Domestically, credit growth reached 1.4% YTD by late February, outpacing deposit mobilization (0.36% YTD). This divergence continues to strain systemic liquidity, briefly pushing interbank rates toward the 20% threshold. Compounding these geopolitical risks are emerging inflationary pressures stemming from elevated oil prices, which directly inflate both production costs and the broader cost of living.
Looking ahead to 2H26, we anticipate the State Bank of Vietnam (SBV) will pivot toward a more accommodative monetary stance relative to the first half, aiming to undergird official growth targets.
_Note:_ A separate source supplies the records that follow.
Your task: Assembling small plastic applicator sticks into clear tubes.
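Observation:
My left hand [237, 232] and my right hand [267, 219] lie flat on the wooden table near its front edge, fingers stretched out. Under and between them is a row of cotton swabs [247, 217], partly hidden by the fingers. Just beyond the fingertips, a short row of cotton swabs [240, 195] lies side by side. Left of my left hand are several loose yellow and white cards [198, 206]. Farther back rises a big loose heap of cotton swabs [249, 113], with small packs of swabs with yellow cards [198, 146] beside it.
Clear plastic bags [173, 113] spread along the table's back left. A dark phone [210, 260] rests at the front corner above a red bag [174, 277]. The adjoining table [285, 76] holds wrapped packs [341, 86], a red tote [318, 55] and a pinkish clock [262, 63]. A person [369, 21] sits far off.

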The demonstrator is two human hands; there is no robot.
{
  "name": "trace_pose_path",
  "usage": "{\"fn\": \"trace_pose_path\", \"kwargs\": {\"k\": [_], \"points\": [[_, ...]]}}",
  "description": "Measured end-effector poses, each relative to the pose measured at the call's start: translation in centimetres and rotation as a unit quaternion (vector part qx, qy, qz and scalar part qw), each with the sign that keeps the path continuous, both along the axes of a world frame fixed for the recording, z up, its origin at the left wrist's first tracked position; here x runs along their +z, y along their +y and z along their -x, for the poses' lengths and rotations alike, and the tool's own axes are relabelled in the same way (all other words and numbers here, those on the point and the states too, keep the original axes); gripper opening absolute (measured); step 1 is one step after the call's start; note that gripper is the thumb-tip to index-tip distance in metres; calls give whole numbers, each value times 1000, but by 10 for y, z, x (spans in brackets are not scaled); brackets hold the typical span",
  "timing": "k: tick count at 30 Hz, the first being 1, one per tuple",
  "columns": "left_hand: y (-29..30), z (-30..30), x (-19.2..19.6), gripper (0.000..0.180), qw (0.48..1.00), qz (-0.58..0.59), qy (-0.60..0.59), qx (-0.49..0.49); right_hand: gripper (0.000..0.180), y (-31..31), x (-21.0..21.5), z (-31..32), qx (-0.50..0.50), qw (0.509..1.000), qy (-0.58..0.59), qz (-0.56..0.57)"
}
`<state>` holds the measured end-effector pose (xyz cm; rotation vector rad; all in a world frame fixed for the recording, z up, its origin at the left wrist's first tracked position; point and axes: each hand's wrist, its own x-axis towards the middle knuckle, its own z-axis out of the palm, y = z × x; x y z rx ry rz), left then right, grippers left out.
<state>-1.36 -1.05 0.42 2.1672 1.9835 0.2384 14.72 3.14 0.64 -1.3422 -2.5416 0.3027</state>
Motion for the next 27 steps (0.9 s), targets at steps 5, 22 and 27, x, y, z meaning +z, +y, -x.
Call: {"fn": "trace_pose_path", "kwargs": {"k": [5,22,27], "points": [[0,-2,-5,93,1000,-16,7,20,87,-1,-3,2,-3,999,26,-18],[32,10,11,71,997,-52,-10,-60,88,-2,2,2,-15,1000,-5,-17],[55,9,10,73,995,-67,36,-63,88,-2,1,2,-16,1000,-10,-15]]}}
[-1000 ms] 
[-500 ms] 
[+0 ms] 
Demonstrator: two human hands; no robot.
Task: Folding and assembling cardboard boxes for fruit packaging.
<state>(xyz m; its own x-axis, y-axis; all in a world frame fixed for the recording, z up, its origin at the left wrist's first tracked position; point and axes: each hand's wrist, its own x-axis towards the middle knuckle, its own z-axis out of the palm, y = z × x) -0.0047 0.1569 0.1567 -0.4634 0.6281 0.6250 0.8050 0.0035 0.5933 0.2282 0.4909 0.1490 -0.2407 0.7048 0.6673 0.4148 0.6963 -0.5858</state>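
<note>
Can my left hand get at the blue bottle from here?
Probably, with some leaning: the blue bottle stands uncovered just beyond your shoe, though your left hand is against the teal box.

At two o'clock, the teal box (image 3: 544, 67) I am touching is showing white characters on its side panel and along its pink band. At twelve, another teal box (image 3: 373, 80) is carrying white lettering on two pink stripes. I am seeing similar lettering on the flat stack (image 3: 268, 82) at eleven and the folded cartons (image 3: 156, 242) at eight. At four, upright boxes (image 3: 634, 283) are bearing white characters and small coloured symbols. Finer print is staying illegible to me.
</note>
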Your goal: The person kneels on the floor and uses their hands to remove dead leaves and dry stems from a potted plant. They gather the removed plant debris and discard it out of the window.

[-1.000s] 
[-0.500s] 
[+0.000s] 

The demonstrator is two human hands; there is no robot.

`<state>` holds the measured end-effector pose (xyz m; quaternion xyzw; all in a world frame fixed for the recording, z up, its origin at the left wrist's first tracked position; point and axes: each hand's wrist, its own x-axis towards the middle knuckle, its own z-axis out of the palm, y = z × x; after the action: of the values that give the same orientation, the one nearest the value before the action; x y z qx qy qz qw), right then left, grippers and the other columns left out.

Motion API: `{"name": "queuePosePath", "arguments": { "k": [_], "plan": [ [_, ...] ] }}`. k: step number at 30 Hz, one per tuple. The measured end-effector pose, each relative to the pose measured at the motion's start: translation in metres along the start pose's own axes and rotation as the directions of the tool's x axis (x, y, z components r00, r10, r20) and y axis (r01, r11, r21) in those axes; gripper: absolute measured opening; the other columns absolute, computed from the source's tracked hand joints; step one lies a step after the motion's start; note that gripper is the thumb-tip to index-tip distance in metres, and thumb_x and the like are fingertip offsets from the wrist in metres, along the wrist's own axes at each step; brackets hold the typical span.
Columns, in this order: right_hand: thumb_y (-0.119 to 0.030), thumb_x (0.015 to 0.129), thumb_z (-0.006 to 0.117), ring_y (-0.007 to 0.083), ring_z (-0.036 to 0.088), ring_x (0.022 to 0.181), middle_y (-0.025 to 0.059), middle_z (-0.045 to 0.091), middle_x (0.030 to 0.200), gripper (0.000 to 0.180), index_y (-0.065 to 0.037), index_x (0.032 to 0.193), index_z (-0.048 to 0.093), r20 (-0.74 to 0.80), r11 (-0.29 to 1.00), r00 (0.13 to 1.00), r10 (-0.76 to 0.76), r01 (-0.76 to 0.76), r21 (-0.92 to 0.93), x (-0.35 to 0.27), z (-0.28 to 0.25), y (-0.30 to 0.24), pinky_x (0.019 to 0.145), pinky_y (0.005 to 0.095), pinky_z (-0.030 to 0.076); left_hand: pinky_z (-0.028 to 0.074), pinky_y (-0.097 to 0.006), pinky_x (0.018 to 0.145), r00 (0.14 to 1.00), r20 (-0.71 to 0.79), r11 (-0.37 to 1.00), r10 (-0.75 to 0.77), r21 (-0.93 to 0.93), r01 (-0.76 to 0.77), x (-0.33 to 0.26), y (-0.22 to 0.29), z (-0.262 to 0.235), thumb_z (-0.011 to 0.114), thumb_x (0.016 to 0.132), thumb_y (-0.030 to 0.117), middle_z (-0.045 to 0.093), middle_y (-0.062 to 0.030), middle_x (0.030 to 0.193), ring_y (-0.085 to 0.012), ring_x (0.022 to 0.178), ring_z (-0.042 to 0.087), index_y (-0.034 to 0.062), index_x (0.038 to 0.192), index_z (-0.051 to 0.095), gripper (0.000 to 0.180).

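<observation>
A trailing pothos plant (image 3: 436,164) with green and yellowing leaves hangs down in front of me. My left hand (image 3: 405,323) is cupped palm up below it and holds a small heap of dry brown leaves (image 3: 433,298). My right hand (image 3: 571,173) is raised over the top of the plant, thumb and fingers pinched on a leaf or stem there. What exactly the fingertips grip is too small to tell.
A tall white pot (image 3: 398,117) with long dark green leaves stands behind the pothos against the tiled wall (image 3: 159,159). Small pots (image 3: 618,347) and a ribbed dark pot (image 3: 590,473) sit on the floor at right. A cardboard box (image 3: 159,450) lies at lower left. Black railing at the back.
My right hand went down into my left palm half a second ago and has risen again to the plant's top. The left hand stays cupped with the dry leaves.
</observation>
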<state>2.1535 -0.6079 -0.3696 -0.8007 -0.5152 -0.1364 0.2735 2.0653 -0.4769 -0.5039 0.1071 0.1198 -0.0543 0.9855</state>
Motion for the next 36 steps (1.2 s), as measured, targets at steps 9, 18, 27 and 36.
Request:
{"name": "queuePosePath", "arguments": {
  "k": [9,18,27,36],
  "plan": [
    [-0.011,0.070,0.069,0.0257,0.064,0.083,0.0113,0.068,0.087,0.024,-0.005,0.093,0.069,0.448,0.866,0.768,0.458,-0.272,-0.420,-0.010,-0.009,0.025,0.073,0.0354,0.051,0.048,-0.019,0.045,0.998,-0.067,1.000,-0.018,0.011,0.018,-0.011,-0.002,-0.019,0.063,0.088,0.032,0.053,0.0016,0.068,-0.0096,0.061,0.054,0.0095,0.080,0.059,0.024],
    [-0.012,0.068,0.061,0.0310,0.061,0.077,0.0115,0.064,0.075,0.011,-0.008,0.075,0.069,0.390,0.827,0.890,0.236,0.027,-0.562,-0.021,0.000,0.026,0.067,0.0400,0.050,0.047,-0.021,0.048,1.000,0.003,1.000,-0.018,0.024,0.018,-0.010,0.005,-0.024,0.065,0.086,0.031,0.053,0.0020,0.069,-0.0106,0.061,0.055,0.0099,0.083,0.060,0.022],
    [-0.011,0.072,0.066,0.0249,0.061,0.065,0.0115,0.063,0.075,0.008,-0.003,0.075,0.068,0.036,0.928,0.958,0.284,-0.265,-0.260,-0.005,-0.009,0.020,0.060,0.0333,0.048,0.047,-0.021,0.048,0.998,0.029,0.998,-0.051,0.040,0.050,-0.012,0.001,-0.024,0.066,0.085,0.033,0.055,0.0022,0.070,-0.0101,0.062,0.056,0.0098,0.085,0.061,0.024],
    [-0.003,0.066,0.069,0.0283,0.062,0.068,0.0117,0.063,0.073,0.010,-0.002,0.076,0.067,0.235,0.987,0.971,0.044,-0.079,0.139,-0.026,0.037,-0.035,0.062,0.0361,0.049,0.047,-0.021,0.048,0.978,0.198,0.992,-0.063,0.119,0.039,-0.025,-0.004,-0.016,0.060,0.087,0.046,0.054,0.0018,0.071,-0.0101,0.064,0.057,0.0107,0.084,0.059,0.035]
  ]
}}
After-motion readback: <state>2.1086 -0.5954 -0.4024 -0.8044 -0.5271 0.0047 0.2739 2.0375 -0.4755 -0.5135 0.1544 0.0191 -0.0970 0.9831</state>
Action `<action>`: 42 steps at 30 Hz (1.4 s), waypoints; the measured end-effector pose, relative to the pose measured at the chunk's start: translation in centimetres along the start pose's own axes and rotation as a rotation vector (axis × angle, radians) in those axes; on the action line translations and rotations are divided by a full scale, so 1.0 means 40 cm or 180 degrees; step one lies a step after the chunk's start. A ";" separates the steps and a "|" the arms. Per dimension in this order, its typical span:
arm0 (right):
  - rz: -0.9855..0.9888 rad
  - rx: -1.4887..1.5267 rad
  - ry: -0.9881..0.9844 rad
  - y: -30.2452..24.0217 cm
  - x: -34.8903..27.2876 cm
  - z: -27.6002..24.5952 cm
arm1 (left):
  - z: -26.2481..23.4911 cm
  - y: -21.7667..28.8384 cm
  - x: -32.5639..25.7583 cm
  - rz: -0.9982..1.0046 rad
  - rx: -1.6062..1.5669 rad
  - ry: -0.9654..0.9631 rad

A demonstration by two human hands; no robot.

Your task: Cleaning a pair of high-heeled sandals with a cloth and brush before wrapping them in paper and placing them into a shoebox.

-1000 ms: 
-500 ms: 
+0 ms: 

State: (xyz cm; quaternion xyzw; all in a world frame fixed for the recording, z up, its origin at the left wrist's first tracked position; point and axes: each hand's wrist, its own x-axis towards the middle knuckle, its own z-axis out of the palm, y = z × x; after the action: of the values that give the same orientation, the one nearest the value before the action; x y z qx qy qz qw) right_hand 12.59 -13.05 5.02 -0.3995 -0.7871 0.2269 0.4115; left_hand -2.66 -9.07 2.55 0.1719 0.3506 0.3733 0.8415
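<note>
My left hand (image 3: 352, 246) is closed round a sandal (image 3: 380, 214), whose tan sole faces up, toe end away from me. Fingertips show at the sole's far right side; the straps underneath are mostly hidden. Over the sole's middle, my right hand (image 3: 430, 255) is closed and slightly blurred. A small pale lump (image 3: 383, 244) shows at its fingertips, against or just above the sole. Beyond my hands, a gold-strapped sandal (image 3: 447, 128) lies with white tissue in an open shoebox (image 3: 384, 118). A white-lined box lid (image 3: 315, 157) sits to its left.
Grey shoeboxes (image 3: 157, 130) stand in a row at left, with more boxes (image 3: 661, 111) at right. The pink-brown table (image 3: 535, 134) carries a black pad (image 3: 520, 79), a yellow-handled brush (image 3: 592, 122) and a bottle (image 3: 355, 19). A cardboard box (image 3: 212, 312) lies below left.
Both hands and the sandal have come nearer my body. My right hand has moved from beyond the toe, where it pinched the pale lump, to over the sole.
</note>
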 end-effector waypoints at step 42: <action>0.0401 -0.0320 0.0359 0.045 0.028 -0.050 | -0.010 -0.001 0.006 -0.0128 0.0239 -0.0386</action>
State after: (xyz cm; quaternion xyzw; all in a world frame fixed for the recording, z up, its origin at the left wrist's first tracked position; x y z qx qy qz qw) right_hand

Inflation and exchange rate pressures are poised to escalate beyond historical norms. Under a less sanguine scenario characterized by a sharp depletion of foreign exchange reserves, the cost of capital and the DXY could remain elevated, mirroring the dynamics of 2022; however, systematic risks appear better contained due to the decoupling of liquidity pressures from the real estate sector.
While the deployment of AI agents enables corporate margin expansion, it introduces secular downside risks to aggregate demand through job displacement. Guided by Resolution 79/NQ-TW, new energy security readiness has emerged as both a critical bottleneck and the premier catalyst for Vietnam to attract next-generation AI infrastructure FDI, surpassing traditional industrial land banks as the primary draw.
In light of geopolitical and systemic liquidity risks—evidenced by the VN-Index shedding 6% in early March—our current strategy prioritizes defensive cash positioning. Capital deployment should only be triggered following deep market discounts, strategically targeting: (1) cyclical growth drivers (Banking, Energy [Oil & Gas, Electricity], Logistics); and (2) beneficiaries of the market upgrade roadmap under Circular 08/2026/TT-BTC (Securities).